I am really impressed by Quantopian's design of a highly hedged long/short equity fund that mitigates risks with diversification and risk dispersal techniques, that is why I am baffled as to how this very basic investment principle of establishing a minimum threshold of returns via the risk free rate, slipped through their thought / design process. I have tried to reach out to Q regarding this through some earlier posts in the forum and got no response or were indifferent. I think the management of Q owes it to the community to explain this anomaly. Perhaps, they do have a legitimate reason/ logic for this and I what to hear and understand it. If it's a honest mistake, own up to it and rectify it. We all make mistakes, it's human nature.

1 response

I got an indirect confirmation that the above referred contestant was disqualified in the post by Dan Dunn here

There are still some entries at the top 50 that have these type of performance: low returns, low volatility, low drawdowns, high stability, high Sharpe and Sortino ratios (as per their computation which do not factor in risk free rate) that received high rankings. As I mentioned above, this exposes the flaws of the current scoring system. The flaws stem from two things: (1) wrong calculation of Sharpe and Sortino ratios which doesn't factor in risk free rate s the minimum threshold to beat, and/or (2) it does not define what Q is looking for in terms of their minimum required returns.

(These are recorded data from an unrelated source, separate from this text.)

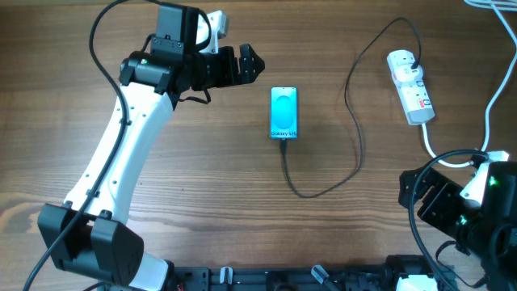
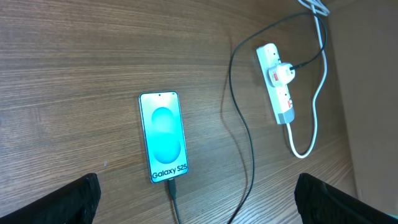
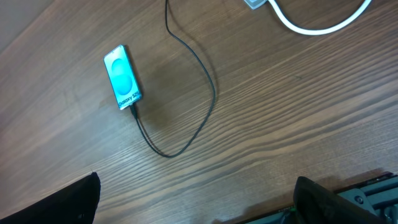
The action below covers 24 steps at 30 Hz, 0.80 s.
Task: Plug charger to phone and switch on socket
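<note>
Cyan-screened rectangular smartphone (image 1: 283, 112) centre, thin black charger cable (image 1: 358, 153) meeting its 6 o'clock edge; white plastic power strip (image 1: 409, 97) 2 o'clock; left gripper (image 1: 242, 65), right gripper (image 3: 198, 199) spread, empty

Ahead of the left gripper (image 2: 196, 190), in the gap between its black fingers (image 2: 74, 202), the small rectangular turquoise-screened phone (image 2: 163, 137) lies flat on the brown wooden table (image 2: 62, 74) — nearer the left-hand finger. The thin black charger cable (image 2: 251, 165) meets the phone's near end, then runs ahead on the right-hand finger's side to the white elongated power strip (image 2: 277, 84), far ahead. From the right gripper (image 3: 196, 193), the phone lies far ahead, leftward — well apart.
</note>
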Available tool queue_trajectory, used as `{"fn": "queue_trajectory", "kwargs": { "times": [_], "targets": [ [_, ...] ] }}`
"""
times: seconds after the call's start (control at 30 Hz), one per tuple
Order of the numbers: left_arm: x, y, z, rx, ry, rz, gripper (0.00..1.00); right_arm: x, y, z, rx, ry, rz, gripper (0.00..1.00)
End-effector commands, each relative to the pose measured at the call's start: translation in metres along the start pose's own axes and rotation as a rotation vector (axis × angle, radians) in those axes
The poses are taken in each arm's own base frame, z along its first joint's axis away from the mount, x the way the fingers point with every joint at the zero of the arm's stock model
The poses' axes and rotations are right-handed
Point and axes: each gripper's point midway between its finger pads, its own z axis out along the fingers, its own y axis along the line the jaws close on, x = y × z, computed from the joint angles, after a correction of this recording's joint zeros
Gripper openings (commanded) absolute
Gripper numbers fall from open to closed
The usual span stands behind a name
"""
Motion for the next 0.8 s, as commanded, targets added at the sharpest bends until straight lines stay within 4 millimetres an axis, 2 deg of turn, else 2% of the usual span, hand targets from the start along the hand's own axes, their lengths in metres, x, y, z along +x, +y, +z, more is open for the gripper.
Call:
{"fn": "queue_trajectory", "kwargs": {
  "times": [0.0,0.3,0.5,0.77],
  "targets": [
    [0.000,0.003,0.003,-0.010,0.002,0.018,1.00,0.000,-0.002,0.002,0.014,-0.001,0.011,1.00],
    [0.000,0.003,0.003,-0.010,0.002,0.018,1.00,-0.001,-0.003,0.002,0.019,-0.007,0.010,1.00],
    [0.000,0.003,0.003,-0.010,0.002,0.018,1.00,-0.009,0.002,0.002,-0.002,-0.041,-0.010,1.00],
    [0.000,0.003,0.003,-0.010,0.002,0.018,1.00,-0.028,0.023,-0.012,-0.103,-0.184,-0.270,1.00]
  ]
}}
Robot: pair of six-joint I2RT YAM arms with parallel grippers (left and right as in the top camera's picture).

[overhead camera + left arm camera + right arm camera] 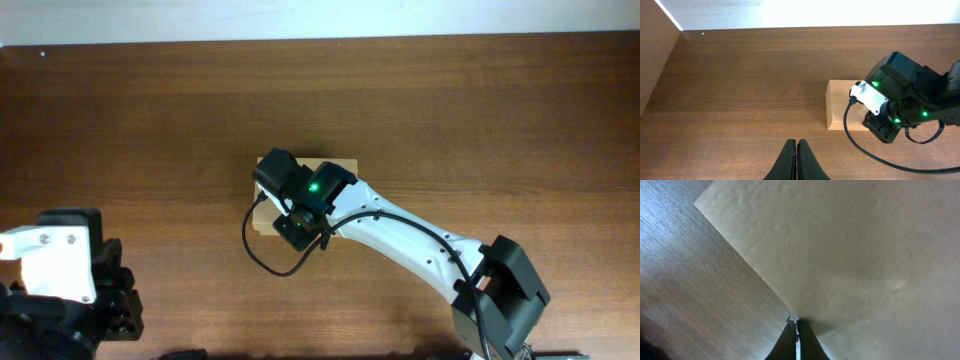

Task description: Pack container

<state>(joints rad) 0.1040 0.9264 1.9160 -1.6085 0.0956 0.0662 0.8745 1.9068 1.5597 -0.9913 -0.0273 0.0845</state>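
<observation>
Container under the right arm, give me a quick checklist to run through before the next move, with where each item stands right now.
1. Container sits flat on the table: ok.
2. Lid flap down: ok, the top looks flat and closed in the right wrist view.
3. Contents packed inside: cannot tell, nothing inside shows.
4. Right fingers shut, tips at the container's top: ok. Whether they touch it: cannot tell.
5. Left fingers shut, empty, apart from the container: ok.
</observation>
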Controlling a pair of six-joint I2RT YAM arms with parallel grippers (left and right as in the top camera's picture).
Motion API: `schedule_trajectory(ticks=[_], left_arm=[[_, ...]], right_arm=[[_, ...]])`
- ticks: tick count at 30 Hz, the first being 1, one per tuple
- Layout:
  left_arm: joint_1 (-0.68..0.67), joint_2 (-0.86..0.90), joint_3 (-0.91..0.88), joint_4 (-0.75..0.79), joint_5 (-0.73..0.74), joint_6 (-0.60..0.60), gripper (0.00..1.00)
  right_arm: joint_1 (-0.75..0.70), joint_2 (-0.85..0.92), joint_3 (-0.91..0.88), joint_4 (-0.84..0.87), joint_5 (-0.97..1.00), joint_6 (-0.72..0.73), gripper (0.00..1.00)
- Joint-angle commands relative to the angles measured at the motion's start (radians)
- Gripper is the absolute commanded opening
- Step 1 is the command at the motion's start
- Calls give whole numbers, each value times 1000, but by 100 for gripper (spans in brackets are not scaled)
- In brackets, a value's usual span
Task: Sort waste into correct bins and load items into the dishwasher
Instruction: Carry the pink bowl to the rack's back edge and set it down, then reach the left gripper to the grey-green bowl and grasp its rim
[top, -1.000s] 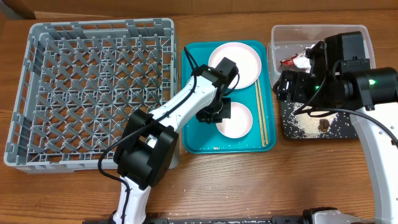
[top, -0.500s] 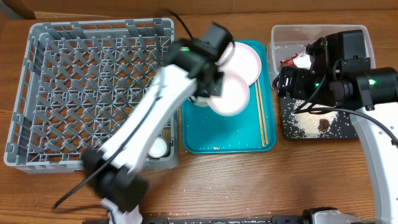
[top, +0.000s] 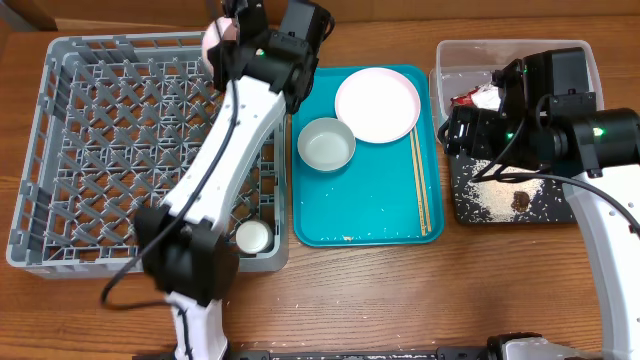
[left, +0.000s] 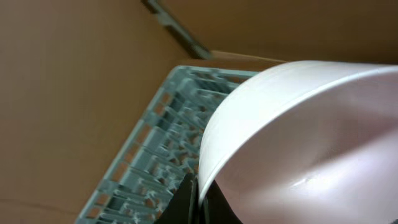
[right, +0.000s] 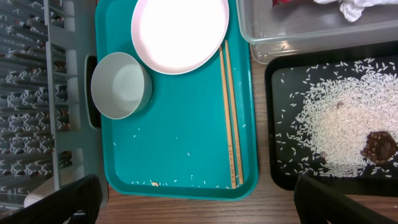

This can be easily solved by correcting (1) or establishing (2) or both.

Dan Dunn:

It's worth noting that in the upcoming new contest, this type of algorithm won't score well at all.

The code for the proposed new scoring function is below:

def volatility_adjusted_daily_return(trailing_returns):
"""
Normalize the last daily return in trailing_returns by the annualized
volatility of trailing_returns.
"""

todays_return = trailing_returns[-1]  
# Volatility is floored at 2%.  
volatility = max(ep.annual_volatility(returns), 0.02)  
score = (todays_return / volatility)  

return score

def compute_score(returns):
"""
Compute the score of a backtest from its returns.
"""

cumulative_score = 0  
count = 0  

daily_scores = returns.rolling(63).apply(volatility_adjusted_daily_return)  

avg_yearly_score = np.sum(daily_scores) / (len(daily_scores)/252.0)  

print 'Avg Yearly Score: %f' %  avg_yearly_score

So basically it is a volatility adjusted return measure with volatility floored at 2%. This implies that you are establishing a minimum of 2% assuming the formula's benchmark is 1. This satisfies my proposed correction no. (2) above, defining a minimum return.

However, without factoring in my proposed correction no.(1), inclusion of risk free rate adjustment to returns, you can run into a problem in the future. If we define risk free rate as the 3 month US Treasury Bill currently at around 1.05%, today it might seem negligible but historically for the last say 30 years, it was high around 14% to low of 0.2% and averaging about 5-6%. This means that even if you established your minimum required returns via flooring the volatility measure at 2%, in times when risk free rate is above 2%, your benchmark falls apart. I have asked Jamie twice and reiterated to Thomas the question behind the rationale of flooring volatility at 2% but never got a response.